Cyber Incident Victim: Ottawa, Ontario, Canada
Date:
Oct 2022
Location:
Canada
Summary
A cyber incident targeting the Canadian government's parliamentary IT infrastructure prompted password resets for Members of Parliament and restricted internet-based services, though critical functions remained operational. Affected parties included MPs, their staff, and multiple parliamentary entities, with investigations ongoing but no confirmed compromise of email accounts. Analysts suggested the breach likely involved stolen credentials, posing risks of unauthorized access to government systems and identity theft. The Canadian Centre for Cyber Security supported mitigation efforts, while previous warnings highlighted vulnerabilities to state-sponsored threats and followed an earlier attack on Global Affairs Canada.
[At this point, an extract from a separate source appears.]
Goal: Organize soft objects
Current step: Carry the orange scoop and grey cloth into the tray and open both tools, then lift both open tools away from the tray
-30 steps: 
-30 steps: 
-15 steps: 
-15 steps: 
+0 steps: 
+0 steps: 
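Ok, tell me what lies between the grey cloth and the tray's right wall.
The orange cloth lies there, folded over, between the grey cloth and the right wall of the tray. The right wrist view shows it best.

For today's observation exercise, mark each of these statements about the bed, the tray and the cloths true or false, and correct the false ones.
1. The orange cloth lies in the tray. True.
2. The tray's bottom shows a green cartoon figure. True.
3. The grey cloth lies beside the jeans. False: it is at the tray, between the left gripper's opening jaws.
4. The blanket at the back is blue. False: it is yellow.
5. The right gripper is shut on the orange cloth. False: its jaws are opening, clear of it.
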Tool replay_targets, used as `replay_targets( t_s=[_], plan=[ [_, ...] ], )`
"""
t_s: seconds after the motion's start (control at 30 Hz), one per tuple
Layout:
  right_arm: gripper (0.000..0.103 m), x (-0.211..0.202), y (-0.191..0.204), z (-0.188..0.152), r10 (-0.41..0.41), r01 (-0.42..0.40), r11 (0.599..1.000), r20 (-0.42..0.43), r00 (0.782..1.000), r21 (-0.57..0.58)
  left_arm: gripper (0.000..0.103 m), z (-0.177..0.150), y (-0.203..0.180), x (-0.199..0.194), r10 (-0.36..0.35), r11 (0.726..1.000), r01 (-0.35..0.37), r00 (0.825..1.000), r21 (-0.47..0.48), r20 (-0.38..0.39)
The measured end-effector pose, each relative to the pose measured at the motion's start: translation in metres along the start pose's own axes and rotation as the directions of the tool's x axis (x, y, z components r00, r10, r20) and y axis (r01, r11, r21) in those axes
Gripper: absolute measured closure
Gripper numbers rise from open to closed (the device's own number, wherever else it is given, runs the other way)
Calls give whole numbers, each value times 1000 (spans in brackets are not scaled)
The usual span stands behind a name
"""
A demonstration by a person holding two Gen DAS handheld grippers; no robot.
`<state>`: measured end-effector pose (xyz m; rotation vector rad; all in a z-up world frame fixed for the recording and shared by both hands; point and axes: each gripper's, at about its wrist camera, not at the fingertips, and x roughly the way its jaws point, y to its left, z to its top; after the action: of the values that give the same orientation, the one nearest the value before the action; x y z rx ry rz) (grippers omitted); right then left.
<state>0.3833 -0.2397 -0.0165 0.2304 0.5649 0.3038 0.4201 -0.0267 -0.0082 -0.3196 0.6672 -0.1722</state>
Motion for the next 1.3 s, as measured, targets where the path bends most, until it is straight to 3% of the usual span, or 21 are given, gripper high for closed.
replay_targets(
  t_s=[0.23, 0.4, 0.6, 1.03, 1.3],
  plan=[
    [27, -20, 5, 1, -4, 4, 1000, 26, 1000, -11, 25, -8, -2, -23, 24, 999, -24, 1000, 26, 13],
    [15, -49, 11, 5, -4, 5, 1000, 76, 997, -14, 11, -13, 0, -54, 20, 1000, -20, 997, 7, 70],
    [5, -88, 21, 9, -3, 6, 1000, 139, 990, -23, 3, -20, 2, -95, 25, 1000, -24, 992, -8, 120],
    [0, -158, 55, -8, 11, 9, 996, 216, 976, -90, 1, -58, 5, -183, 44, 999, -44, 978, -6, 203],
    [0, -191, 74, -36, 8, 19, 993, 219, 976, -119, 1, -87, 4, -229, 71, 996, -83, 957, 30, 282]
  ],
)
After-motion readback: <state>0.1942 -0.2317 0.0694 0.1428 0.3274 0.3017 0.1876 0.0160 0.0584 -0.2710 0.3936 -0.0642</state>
| CIA Posture | Motives | Tactics, Techniques & Procedures |
|---|---|---|
| Available to members | 2 motives | 1 technique |
| Threat Actors | Type | Location |
|---|---|---|
| 0 actors | Available to members | Available to members |
Description
On October 5, 2022, a cyber incident targeting the Canadian government’s information technology infrastructure was identified, prompting the House of Commons to implement security measures affecting parliamentary operations. The incident impacted all users served by House of Commons infrastructure, including members of Parliament, their staff, Senate personnel, Library of Parliament employees, Parliamentary Protective Service members, and staff of the Conflict of Interest and Ethics Commissioner. Critical services for parliamentarians and staff remained functional, but internet-based services were restricted as mitigation efforts continued. Amelie Crosson, communications manager for the Office of the Speaker, confirmed the incident was under investigation but declined to disclose potential perpetrators or compromised data types. Between October 12 and 14, MPs received directives to change their email passwords, with follow-up alerts reinforcing this requirement for those who hadn’t complied. Conservative MP Matt Jeneroux publicly expressed concern about the potential exposure of sensitive cross-party parliamentary information. The Speaker’s Office maintained there was no evidence of compromised email accounts but acknowledged the broad scope of affected systems.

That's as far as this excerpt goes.